Table 4.1 US Population and Percentage Urban
Year Percentage Urban Population in Millions
1790 5.1 3.9
1810 7.3 7.2
1830 8.8 12.9
1850 15.4 23.2
1870 25.7 38.6
1890 35.1 63
1910 45.6 92.2
1930 56.1 123.2
1950 60 151.3
1970 73.6 203.3
1990 75.2 248.7
2010 82.0 308

From the colonial era until the late nineteenth century, US cities were walking cities. Because most Americans lived on farms, cities were small, compact, and centrally oriented: everything was located within walking distance. Only wealthy people had access to transportation by horse, and city dwellers needed to live within a short distance of where they worked, shopped, and carried out all their activities. The invention of the electric streetcar (1888) allowed cities to increase in size. People could live farther from their place of employment as long as they lived within walking distance of a streetcar line. Streetcar suburbs grew up along streetcar lines, and these neighborhoods were often segregated by ethnicity and race. Fewer people lived in downtowns, which became dedicated to retail and manufacturing. Cities remained oriented around a central business district (CBD), which was often located near the railway station. Factories needed to be near modes of transportation for both shipping in parts and shipping out completed products and so that workers could easily get to work.

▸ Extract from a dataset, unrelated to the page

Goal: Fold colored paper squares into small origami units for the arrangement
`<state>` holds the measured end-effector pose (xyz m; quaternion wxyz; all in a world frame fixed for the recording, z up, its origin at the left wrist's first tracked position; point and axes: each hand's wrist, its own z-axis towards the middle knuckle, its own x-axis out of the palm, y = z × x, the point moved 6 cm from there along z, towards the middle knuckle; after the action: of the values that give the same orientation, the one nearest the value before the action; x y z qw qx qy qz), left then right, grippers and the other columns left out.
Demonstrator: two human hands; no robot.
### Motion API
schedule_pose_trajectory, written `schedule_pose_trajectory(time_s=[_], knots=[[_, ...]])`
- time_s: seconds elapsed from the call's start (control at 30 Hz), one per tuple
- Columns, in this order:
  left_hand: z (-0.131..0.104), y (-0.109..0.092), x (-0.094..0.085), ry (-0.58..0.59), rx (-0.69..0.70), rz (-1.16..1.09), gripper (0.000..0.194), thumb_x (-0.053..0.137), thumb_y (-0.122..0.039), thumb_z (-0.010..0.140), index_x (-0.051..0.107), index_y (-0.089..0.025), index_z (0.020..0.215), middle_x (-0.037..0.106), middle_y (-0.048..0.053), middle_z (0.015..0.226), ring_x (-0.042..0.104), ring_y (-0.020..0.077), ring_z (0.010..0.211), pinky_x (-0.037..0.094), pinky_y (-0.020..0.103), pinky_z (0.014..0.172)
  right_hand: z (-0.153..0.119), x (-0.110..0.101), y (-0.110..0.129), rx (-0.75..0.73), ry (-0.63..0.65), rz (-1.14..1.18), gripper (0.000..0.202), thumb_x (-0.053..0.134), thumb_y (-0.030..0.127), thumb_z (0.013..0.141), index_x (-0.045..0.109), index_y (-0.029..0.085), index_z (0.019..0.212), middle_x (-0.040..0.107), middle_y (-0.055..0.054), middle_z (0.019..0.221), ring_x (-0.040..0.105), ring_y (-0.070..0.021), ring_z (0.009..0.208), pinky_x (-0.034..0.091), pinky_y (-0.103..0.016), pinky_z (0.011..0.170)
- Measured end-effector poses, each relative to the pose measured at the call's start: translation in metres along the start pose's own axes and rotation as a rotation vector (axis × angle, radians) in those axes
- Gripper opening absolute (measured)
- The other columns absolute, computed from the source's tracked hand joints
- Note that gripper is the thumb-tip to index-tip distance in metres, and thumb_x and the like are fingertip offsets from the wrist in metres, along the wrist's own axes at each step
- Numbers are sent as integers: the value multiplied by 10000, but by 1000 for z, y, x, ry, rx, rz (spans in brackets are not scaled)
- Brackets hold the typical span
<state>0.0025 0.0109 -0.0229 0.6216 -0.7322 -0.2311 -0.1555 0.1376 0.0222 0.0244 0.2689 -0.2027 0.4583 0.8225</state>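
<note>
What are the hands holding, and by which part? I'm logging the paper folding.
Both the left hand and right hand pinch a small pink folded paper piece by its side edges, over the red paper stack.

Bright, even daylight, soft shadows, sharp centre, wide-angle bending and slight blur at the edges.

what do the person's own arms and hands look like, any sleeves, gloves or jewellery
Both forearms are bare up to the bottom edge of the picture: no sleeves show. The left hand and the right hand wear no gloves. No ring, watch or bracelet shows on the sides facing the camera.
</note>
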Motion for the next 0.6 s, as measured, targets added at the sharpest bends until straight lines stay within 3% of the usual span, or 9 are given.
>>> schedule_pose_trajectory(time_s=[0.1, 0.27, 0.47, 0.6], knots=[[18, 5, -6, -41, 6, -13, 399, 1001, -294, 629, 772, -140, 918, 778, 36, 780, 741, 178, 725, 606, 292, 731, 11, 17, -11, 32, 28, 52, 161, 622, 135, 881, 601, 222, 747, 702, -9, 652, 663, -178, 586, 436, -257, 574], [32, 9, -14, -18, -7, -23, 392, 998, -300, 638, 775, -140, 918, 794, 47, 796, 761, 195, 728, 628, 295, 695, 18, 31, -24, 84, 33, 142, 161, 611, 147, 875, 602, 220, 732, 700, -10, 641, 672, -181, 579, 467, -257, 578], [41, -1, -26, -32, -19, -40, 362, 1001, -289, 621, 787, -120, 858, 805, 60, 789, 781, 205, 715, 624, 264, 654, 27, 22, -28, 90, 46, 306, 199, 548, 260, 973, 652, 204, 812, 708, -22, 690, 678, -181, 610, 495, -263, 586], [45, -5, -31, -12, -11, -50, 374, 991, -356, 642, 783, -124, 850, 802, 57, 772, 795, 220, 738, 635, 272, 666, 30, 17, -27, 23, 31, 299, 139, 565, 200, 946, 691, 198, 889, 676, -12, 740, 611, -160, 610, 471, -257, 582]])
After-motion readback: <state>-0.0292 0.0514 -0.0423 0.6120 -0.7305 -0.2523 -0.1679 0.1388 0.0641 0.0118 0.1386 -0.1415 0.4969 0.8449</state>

Large numbers of middle class Americans began acquiring automobiles after about 1920; this eventually led to a complete rethinking of the spatial layout of the city. Automobile suburbs sprang up outside the traditional city limits as people were able to buy homes far from streetcar lines or railway stations. Cities became increasingly decentralized: people could go shopping in suburban malls instead of downtown department stores, factories could spring up at highway interchanges and not only near rivers and the railroad, and people could live in one suburb and work in another instead of living in the suburbs and working downtown. Neighborhoods became even more racially and economically segregated than they had in the past as middle-class whites moved into the new automobile suburbs and left the poorer African Americans behind in the cities.

By the late twentieth century, the automobile had led to a new urban form: the edge city. Edge cities are areas of dense urban development outside the boundaries of the traditional city. They often form at the intersection of major interstate highways and contain shopping malls, office complexes, high-rise apartment buildings, industrial parks, restaurants, and hotels. Sometimes edge cities are called suburban downtowns. Edge cities have supplanted the CBD as the destination of choice for Americans, whether they are heading to work or to play.

Economic Changes

For the purpose of understanding economic geography, all economic activities can be grouped into one of four categories, each with its respective terms, depending on the nature of what is being produced:

  1. Primary economic sector activities include everything that pertains to the collection of raw materials, such as agriculture, forestry, fishing, and mining—in other words, growing and extracting activities.
  2. Secondary economic sector activities involve the processing of those raw materials through manufacturing, which has been the mainstay of economic growth for most developed countries.
  3. Tertiary economic sector activities are those that produce services, not physical products.
  4. Quaternary economic sector activities are those that deal with information collecting and processing, as well as management.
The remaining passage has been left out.